Jednak było z tym różnie i aktorka trafiała na odwyk jeszcze kilka razy. Dziś przekonuje, że jest to zamknięty rozdział. „Moje problemy zaprowadziły mnie tu, gdzie jestem. Dzięki tamtym doświadczeniom nigdy nie uważam rzeczy za pewne. Można się dźwignąć, chociaż pewne rzeczy zawsze będą się za tobą ciągnąć” – wyjaśnia gwiazda.
Courtney Love
Piosenkarka i wdowa po liderze kultowego zespołu Nirvana, Kurcie Cobainie, od lat zmaga się z licznymi uzależnieniami. Nawet będąc w ciąży nie stroniła od narkotyków i alkoholu, a później zabierała dziecko na pijackie imprezy i w trasy koncertowe. Nic dziwnego, że jej córka Frances wspomina dziś: „Kiedy słyszę słowo „dzieciństwo”, widzę zabłoconego vana, którym razem z mamą jeździłam z koncertu na koncert, oraz znajdującą się w nim lodówkę, w której kilka moich kartonów z mlekiem sąsiadowało z dziesiątką butelek alkoholu i puszek piwa”.
Courtney Love przeszła 3-miesięczne leczenie odwykowe w klinice Beau Monde Center w Los Angeles. Ośrodek oskarżył nawet gwiazdę o niezapłacenie rachunku za pobyt, wynoszącego 180 tys. dolarów. Klinika domagała się dopłaty za dodatkowe usługi, z których korzystała piosenkarka, m. in.: masaże, lekcje tai chi, akupunkturę.
Melanie Griffith
Aktorka trafiła na odwyk, ponieważ nie potrafiła poradzić sobie z alkoholizmem. Podobno do leczenie zmusił gwiazdę jej mąż – Antonio Banderas, który zagroził rozwodem, jeśli Melanie nie skorzysta z pomocy specjalistów.
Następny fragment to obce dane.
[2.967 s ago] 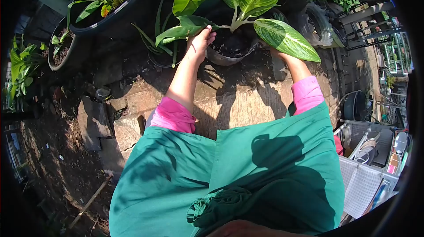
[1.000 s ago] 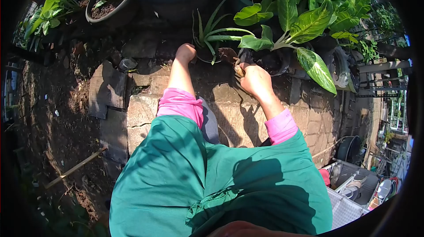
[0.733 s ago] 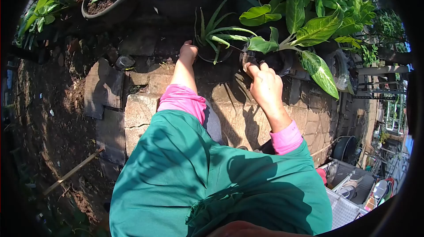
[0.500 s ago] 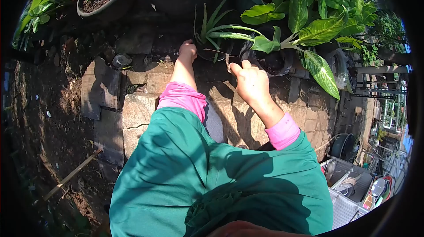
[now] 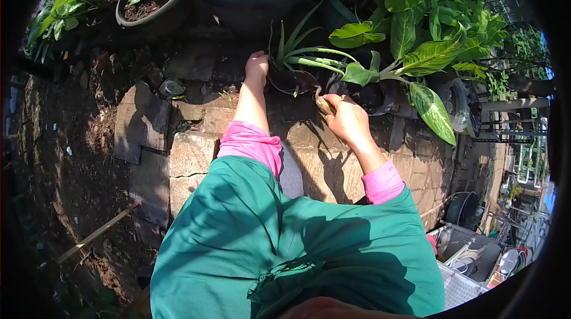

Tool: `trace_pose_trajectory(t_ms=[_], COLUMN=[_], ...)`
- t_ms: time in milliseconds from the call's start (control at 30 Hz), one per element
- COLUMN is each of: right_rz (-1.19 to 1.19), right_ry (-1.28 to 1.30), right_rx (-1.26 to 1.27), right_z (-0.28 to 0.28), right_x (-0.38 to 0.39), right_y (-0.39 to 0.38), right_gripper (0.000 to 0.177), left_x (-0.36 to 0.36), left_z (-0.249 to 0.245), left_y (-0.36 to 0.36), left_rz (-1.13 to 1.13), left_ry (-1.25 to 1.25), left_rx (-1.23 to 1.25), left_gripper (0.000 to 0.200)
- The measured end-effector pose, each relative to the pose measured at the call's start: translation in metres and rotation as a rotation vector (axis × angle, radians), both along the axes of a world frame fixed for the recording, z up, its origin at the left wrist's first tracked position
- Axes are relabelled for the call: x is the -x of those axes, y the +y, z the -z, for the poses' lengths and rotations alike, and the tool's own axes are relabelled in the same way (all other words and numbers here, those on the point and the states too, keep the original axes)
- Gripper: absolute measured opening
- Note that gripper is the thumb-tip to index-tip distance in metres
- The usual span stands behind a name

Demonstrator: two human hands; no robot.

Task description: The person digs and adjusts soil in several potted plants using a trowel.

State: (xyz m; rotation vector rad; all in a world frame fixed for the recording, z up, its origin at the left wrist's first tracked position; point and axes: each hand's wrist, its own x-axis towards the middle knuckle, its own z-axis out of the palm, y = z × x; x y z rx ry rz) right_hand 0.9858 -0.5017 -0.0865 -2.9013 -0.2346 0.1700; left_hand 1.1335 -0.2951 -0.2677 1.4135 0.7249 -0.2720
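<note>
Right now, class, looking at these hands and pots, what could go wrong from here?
The trowel in the right hand has its blade close under the aloe's leaves, so it might nick them. Levering could tip the small pot, with just the left hand beside it. The aloe's long leaves reach the broad-leaved plant and may snag.

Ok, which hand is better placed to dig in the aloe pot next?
Probably right: the right hand holds the trowel, blade at the aloe pot. The left hand, at the pot's left side, shows no tool and looks better placed to steady it.
</note>
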Motion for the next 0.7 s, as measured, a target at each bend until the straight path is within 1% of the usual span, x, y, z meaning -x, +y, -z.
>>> trace_pose_trajectory(t_ms=[67, 100, 167, 200, 233, 267, 300, 333, 400, 433, 467, 500, 567, 600, 700], right_rz=[0.053, 0.045, 0.077, 0.101, 0.083, 0.081, 0.081, 0.104, 0.070, 0.057, 0.026, 0.065, 0.054, 0.090, 0.199], right_ry=[0.053, 0.049, 0.141, 0.177, 0.178, 0.155, 0.142, 0.176, 0.183, 0.198, 0.183, 0.271, 0.234, 0.264, 0.316], right_rx=[-0.118, -0.126, -0.260, -0.286, -0.291, -0.348, -0.403, -0.381, -0.479, -0.523, -0.601, -0.609, -0.683, -0.681, -0.860], right_z=[-0.011, -0.017, -0.028, -0.034, -0.039, -0.045, -0.053, -0.063, -0.085, -0.096, -0.107, -0.131, -0.145, -0.160, -0.190], right_x=[0.002, 0.002, 0.000, -0.002, -0.006, -0.011, -0.014, -0.020, -0.030, -0.035, -0.039, -0.043, -0.049, -0.052, -0.054], right_y=[-0.003, -0.004, -0.007, -0.009, -0.011, -0.014, -0.018, -0.021, -0.028, -0.031, -0.034, -0.032, -0.037, -0.036, -0.031], right_gripper=[0.038, 0.038, 0.040, 0.043, 0.043, 0.044, 0.045, 0.047, 0.047, 0.047, 0.046, 0.046, 0.047, 0.047, 0.045], left_x=[-0.003, 0.000, 0.010, 0.013, 0.016, 0.017, 0.020, 0.023, 0.031, 0.033, 0.037, 0.040, 0.044, 0.044, 0.049], left_z=[-0.013, -0.025, -0.054, -0.062, -0.070, -0.080, -0.090, -0.102, -0.136, -0.149, -0.162, -0.176, -0.204, -0.218, -0.255], left_y=[0.002, 0.002, 0.003, 0.005, 0.007, 0.010, 0.014, 0.019, 0.026, 0.031, 0.035, 0.037, 0.036, 0.034, 0.041], left_rz=[-0.045, -0.051, -0.030, -0.042, -0.032, -0.026, -0.047, -0.081, -0.189, -0.211, -0.265, -0.313, -0.315, -0.334, -0.376], left_ry=[-0.112, -0.118, -0.117, -0.120, -0.100, -0.077, -0.069, -0.103, -0.177, -0.156, -0.187, -0.219, -0.202, -0.190, -0.166], left_rx=[0.093, 0.084, 0.137, 0.128, 0.112, 0.096, 0.089, 0.108, 0.114, 0.099, 0.110, 0.123, 0.126, 0.142, 0.175], left_gripper=[0.040, 0.040, 0.038, 0.038, 0.037, 0.036, 0.036, 0.035, 0.031, 0.031, 0.031, 0.031, 0.035, 0.035, 0.033])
Po rozpoczęciu terapii agent aktorki wydał oświadczenie: „Jest tam, by wzmocnić swoje postanowienie o zdrowym życiu. Pobyt tam jest częścią wcześniej założonego planu, który lekarze opracowali dla niej lata temu”. Pobyt w klinice okazał się owocny i od kilku lat Melanie Griffith jest abstynentką. Niedawno Antonio Banderas w wywiadzie dla magazynu „AARP” przyznał: „Mieliśmy tyle samo problemów małżeńskich co każda normalna para plus komplikacje wynikające z życia w show-biznesie. Nigdy nie ukrywaliśmy przed sobą urazów i byliśmy szczerzy. Jak na przykład w sprawie uzależnienia Melanie. Wspaniale radzi sobie z tym problemem. Wtedy dowiedziałem się, że jest taka silna i pokochałem ją nawet bardziej. Ostatni dołek emocjonalny i psychiczny miała trzy lata temu. Na terapię chodziłem ja i trójka dzieci. To było wyjątkowe doświadczenie. Ostatecznie odwyk uratował całą naszą rodzinę”.